WHAT YOU ARE ASKED TO DO
Please reproduce the lines of the records below from the one holding "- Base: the" through the one holding "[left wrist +", inclusive, skipping all pictures.

====== DATA RECORDS ======

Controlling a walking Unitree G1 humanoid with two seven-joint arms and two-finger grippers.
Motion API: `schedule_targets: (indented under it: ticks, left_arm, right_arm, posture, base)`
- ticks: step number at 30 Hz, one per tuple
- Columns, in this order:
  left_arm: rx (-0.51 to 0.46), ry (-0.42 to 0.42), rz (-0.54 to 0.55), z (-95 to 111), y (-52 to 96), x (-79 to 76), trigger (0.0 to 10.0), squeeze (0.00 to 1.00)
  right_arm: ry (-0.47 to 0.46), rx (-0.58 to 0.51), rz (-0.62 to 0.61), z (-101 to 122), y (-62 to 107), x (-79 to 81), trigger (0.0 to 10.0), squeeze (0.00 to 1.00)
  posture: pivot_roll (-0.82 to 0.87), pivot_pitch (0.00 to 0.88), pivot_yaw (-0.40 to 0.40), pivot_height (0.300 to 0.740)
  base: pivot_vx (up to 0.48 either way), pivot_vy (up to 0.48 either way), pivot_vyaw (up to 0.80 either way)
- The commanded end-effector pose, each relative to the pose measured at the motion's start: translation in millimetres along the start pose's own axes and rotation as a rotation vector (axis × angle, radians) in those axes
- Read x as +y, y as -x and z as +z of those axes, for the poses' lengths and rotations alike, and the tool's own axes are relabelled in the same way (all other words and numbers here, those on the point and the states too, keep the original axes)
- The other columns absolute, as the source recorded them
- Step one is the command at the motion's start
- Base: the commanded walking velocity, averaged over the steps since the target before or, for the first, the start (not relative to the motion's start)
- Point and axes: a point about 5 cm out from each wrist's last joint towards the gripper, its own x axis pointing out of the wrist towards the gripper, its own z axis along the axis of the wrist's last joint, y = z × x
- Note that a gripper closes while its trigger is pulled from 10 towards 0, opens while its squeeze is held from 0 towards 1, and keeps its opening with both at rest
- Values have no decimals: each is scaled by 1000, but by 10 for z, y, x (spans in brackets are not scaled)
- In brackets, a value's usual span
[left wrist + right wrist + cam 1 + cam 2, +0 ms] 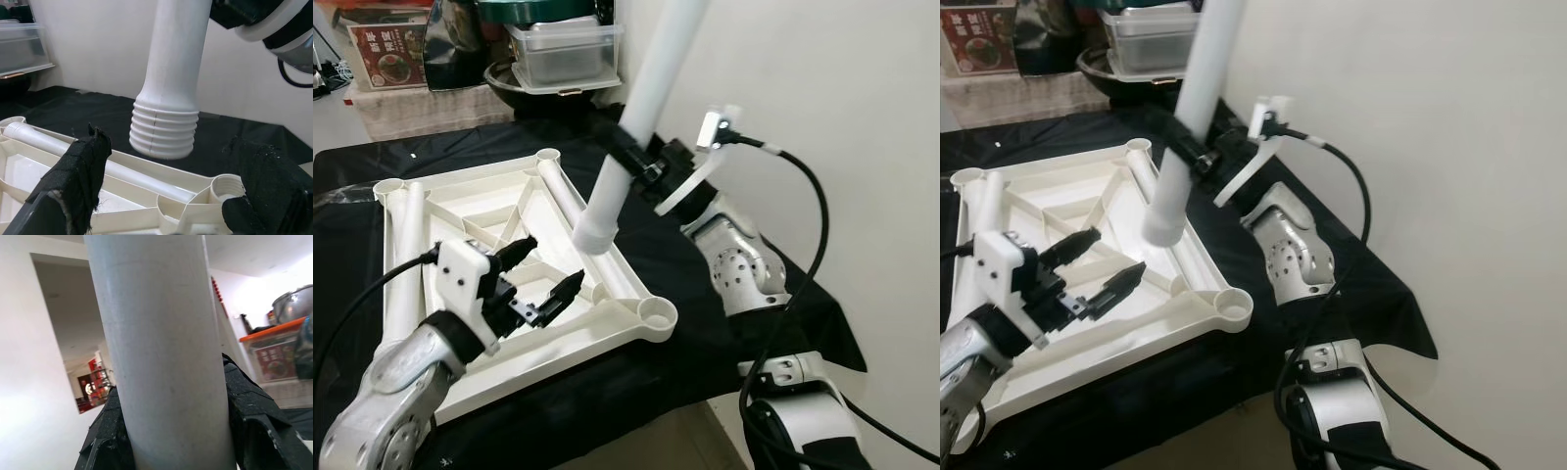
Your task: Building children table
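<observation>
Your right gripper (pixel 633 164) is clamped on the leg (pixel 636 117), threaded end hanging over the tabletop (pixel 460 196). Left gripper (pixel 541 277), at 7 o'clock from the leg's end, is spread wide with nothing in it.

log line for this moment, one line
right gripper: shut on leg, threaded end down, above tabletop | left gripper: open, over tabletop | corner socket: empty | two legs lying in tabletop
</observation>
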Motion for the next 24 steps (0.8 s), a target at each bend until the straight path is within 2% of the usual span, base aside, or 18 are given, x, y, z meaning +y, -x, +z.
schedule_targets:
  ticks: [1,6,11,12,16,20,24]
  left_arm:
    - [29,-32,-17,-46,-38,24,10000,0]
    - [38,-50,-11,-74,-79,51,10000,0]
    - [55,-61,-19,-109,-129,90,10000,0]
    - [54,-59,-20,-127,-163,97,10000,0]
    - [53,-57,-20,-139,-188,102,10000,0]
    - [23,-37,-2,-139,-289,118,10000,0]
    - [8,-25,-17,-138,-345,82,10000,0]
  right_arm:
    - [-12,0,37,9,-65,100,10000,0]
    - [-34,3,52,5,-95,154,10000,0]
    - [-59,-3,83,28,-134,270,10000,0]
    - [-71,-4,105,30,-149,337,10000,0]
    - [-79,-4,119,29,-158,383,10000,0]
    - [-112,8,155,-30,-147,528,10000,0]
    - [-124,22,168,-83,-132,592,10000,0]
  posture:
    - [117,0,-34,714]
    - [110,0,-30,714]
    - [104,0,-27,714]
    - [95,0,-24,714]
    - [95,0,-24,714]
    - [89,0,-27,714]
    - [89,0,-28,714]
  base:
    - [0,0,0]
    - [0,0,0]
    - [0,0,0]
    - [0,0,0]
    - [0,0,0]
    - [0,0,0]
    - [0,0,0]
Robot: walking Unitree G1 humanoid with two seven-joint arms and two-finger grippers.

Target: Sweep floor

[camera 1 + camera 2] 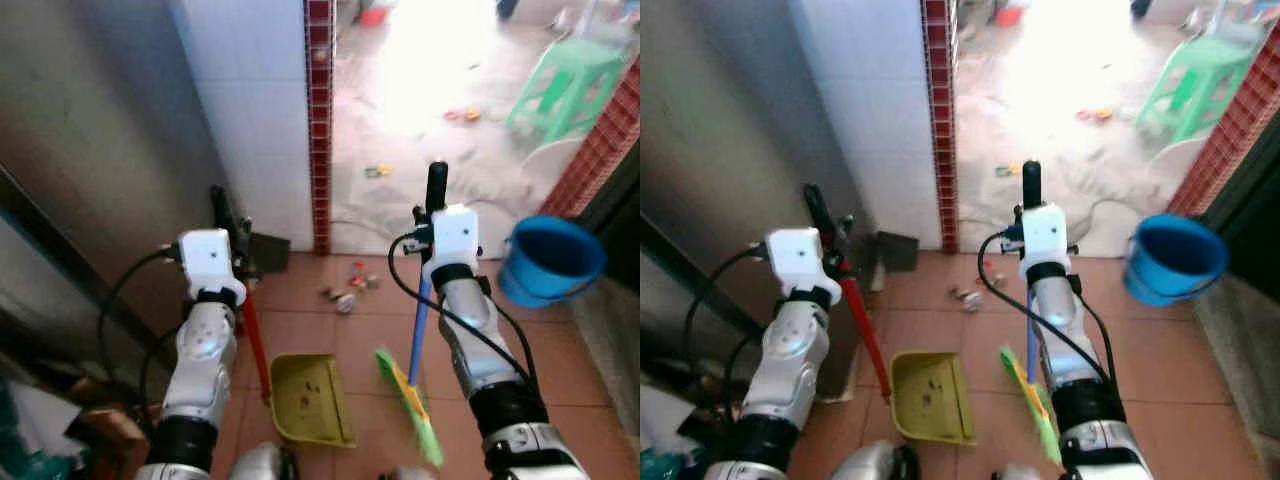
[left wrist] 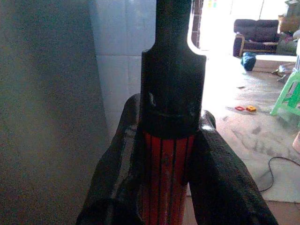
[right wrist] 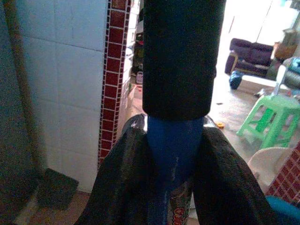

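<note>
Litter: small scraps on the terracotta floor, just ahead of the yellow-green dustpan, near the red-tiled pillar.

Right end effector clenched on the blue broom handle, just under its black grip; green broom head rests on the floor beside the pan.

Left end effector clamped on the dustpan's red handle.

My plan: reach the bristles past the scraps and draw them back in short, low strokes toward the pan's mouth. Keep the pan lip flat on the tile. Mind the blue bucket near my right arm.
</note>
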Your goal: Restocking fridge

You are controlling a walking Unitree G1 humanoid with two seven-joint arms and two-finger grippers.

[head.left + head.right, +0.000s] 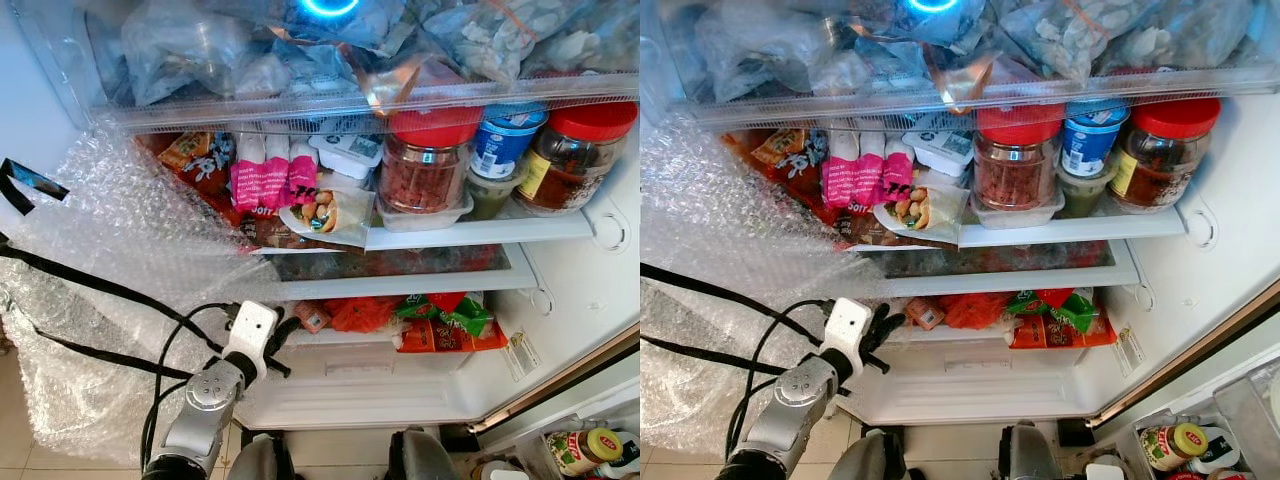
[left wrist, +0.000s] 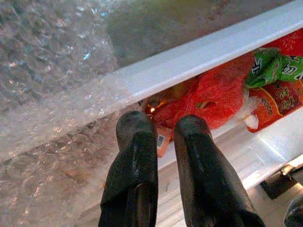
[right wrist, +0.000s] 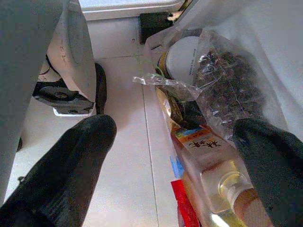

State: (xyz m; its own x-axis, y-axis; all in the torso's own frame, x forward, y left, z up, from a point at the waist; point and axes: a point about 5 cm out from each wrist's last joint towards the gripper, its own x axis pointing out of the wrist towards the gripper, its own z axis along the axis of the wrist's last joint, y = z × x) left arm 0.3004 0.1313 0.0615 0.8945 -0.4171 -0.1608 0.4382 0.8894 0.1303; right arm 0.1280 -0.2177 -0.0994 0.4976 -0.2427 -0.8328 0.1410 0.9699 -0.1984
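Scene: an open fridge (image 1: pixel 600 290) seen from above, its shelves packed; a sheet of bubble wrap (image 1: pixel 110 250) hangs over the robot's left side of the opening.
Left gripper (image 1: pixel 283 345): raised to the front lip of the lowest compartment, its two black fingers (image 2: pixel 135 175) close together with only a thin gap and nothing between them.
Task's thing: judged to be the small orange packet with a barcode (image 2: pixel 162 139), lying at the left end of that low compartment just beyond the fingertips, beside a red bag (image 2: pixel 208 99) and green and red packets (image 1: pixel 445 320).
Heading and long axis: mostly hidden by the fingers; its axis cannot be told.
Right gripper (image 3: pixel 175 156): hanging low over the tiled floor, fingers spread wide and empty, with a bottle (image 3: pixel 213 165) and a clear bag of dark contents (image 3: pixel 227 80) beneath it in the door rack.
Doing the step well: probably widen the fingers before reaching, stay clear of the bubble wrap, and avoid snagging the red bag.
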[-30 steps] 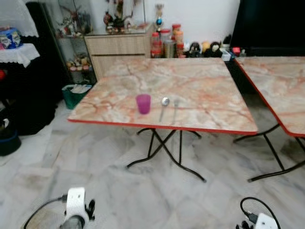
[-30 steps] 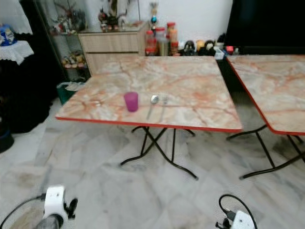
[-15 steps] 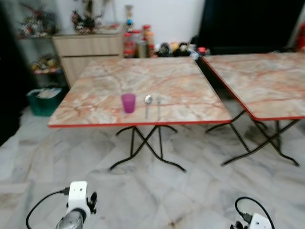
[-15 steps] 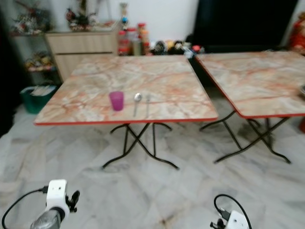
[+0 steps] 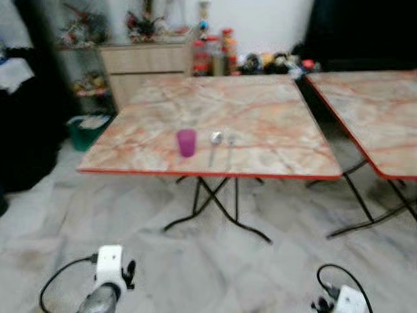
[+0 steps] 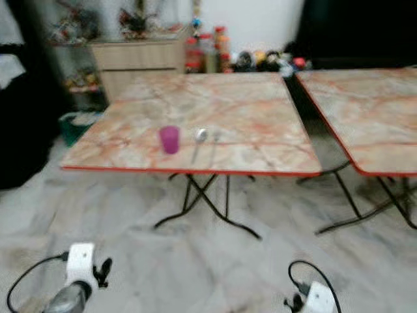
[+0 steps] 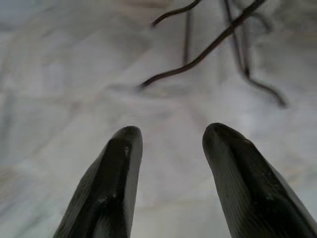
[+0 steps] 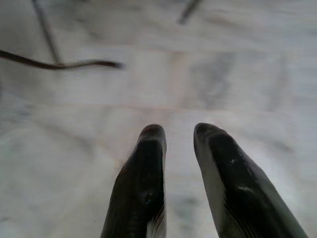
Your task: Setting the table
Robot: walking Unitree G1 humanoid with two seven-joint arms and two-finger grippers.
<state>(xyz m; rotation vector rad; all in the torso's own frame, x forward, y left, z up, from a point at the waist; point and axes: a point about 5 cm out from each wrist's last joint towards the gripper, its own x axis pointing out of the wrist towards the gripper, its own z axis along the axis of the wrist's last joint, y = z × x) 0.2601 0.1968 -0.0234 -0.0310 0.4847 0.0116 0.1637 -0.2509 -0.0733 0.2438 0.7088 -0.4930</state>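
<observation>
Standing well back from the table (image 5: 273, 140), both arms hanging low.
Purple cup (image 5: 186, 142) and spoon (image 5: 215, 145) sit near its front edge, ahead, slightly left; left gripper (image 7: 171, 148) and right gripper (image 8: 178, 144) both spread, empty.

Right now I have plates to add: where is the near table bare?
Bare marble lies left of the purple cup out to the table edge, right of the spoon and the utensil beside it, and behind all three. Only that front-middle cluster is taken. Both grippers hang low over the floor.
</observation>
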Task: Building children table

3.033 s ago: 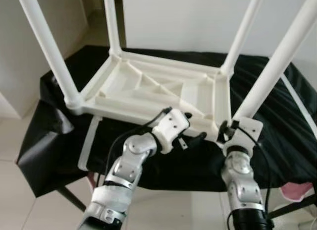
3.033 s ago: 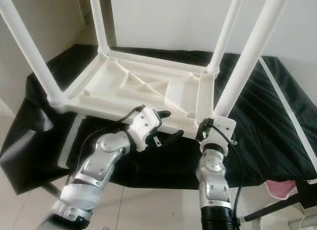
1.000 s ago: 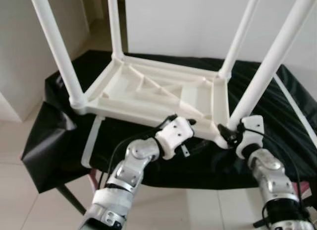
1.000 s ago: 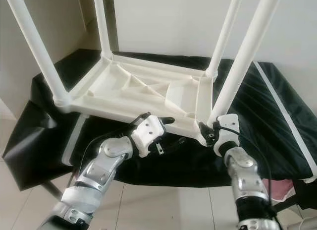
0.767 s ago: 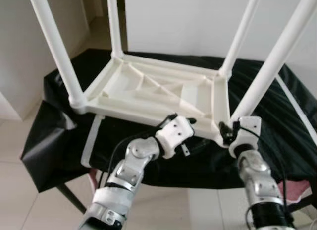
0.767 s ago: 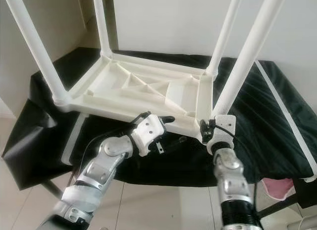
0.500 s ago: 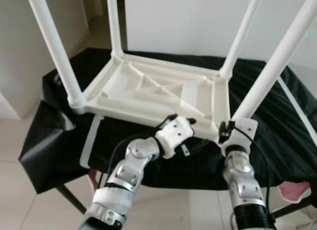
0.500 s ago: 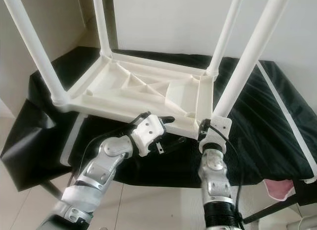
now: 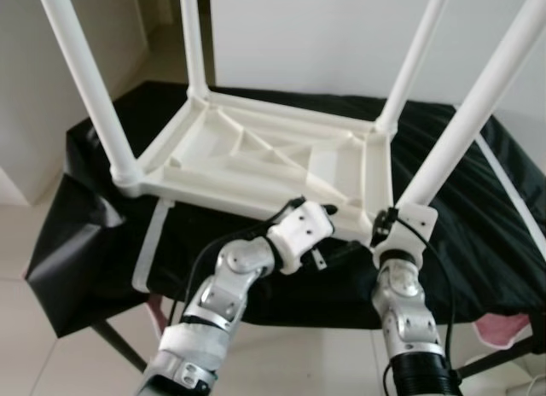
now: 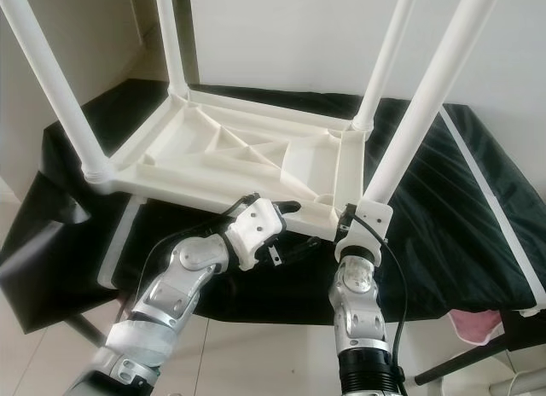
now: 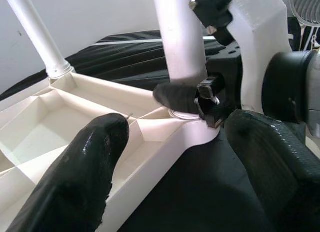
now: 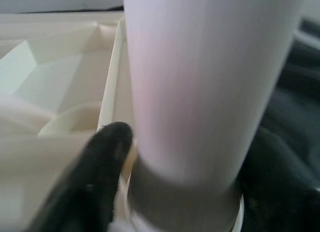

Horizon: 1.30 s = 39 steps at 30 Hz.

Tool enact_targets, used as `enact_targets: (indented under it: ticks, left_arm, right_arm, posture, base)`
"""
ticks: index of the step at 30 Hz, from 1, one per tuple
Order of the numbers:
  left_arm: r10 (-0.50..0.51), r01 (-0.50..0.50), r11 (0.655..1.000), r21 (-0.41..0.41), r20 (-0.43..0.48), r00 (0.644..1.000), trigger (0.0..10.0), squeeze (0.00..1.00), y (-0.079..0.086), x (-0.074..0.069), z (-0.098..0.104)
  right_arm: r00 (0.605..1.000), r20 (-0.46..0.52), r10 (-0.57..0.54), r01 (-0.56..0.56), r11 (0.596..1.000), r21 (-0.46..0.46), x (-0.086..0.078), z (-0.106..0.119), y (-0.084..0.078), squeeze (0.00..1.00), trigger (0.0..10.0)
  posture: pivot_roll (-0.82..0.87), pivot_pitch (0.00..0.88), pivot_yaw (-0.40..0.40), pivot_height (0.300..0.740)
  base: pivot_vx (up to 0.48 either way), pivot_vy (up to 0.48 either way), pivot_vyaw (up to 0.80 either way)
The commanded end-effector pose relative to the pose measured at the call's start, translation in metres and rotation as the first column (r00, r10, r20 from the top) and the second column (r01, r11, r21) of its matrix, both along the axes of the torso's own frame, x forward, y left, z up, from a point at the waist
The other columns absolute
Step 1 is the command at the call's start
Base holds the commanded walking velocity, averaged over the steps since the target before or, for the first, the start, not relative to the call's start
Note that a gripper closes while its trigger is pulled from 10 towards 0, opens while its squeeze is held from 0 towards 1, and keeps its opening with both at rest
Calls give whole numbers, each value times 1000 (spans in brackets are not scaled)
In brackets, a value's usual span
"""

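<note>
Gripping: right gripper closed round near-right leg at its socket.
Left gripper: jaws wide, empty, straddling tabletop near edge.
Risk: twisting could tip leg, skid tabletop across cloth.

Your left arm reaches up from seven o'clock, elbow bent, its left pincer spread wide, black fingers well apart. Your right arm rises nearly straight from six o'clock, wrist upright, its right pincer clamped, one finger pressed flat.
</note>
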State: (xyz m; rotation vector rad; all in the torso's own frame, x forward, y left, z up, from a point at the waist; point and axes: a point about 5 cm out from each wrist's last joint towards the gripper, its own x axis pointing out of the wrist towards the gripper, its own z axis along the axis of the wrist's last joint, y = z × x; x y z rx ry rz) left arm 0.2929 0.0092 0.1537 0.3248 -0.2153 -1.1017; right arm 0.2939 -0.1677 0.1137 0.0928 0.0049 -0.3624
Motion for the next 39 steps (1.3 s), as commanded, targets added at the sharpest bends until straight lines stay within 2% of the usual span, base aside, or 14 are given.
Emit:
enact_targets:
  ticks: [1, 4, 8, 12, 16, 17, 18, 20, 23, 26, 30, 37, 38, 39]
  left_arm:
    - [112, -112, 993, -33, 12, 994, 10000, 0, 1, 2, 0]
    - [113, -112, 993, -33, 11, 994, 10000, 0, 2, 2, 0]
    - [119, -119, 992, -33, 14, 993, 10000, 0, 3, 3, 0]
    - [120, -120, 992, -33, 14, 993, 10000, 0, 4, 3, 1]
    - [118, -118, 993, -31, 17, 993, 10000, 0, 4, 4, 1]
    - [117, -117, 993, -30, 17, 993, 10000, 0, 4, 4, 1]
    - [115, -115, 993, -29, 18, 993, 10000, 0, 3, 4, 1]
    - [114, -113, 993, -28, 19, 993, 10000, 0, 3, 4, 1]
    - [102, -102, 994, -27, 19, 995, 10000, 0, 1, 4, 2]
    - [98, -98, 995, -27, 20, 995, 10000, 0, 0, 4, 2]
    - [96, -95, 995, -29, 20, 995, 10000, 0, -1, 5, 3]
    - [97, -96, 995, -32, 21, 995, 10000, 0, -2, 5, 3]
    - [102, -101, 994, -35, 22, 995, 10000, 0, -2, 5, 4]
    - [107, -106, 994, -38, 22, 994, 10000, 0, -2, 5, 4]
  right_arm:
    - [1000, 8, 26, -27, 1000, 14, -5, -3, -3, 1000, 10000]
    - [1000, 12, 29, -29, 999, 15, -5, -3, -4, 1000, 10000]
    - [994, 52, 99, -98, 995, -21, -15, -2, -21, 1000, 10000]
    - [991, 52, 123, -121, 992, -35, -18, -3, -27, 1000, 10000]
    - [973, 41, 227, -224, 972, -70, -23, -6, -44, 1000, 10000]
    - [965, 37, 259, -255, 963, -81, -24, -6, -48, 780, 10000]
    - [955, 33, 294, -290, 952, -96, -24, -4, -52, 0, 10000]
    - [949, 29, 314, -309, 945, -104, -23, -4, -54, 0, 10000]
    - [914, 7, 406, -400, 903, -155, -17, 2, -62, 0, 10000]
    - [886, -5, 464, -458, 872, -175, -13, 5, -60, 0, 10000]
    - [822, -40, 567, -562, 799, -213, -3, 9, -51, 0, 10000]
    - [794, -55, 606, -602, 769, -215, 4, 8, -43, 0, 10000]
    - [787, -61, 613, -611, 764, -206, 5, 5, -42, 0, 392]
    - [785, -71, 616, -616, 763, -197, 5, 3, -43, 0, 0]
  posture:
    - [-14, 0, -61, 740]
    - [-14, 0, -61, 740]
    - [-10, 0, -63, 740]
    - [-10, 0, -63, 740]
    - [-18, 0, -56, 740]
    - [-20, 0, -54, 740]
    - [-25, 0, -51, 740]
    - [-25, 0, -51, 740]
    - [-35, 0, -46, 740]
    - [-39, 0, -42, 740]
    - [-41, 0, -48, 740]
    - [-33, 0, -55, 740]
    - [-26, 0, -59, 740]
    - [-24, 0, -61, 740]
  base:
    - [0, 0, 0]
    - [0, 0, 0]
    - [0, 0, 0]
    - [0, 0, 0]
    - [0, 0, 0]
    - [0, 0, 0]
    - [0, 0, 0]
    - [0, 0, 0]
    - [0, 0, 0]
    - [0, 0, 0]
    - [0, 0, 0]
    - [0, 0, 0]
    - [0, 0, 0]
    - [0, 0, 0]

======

RESULT
- Base: the commanded walking velocity, averaged over the steps since the target before or, for the first, the start (not relative to the motion's start)
- Point and axes: a point about 5 cm out from each wrist's last joint towards the gripper, its own x axis pointing out of the wrist towards the gripper, its own z axis along the axis of the wrist's last joint, y = z × x
- Note that a gripper closes while its trigger is pulled from 10 towards 0, opens while its squeeze is held from 0 towards 1, and keeps its opening with both at rest
- Values have no decimals: each is scaled by 1000, but by 10 for z, y, x (spans in brackets are not scaled)
- In brackets, a value's usual span
[left wrist + right wrist + cam 1 + cam 2, +0 ms] 

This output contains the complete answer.